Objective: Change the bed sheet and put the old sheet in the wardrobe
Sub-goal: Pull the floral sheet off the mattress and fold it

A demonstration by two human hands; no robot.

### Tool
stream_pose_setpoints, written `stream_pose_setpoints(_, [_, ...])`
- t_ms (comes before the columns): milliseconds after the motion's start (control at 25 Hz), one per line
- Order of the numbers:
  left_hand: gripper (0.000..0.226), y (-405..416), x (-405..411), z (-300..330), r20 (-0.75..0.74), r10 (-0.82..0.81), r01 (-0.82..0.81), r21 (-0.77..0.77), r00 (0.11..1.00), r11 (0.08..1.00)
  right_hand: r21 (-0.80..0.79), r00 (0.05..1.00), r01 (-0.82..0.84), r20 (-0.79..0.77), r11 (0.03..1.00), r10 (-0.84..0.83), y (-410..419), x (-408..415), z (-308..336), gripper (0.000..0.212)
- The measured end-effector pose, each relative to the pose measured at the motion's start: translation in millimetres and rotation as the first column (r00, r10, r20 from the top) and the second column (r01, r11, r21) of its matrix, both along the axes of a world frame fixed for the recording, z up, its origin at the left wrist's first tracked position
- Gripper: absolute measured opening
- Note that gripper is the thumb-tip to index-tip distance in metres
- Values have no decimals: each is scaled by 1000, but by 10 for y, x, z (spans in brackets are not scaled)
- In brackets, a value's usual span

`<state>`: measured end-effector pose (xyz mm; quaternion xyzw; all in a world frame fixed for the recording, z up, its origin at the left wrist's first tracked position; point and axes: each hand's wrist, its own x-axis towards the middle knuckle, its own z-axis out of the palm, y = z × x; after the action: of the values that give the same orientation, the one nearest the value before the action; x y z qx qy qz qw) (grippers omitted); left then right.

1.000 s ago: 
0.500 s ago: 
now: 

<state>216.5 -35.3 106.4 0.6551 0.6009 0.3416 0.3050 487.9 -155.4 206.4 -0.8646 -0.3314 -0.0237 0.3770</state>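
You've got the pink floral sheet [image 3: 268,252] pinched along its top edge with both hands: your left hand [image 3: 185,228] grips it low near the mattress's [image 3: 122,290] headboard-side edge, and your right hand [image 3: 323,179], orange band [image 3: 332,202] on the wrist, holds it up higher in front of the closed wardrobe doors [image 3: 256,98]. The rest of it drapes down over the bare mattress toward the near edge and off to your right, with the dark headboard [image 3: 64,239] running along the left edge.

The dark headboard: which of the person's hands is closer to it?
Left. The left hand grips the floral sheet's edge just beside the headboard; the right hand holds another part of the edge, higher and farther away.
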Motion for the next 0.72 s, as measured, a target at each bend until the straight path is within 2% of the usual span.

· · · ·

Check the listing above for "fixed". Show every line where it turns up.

Finished task:
- The measured end-effector pose, each relative to the pose measured at the motion's start: translation in millimetres and rotation as the first column (r00, r10, r20 from the top) and the second column (r01, r11, r21) of its matrix, both along the axes of a world frame fixed for the recording, z up, its origin at the left wrist's first tracked position
`<state>`: measured end-effector pose (xyz mm; quaternion xyzw; all in a world frame fixed for the recording, z up, its origin at the left wrist's first tracked position; point and axes: each hand's wrist, its own x-axis towards the middle knuckle, its own z-axis out of the palm, y = z × x; after the action: of the values that give the same orientation, the one nearest the value before the action; x y z qx qy qz qw) (grippers omitted); left then right.

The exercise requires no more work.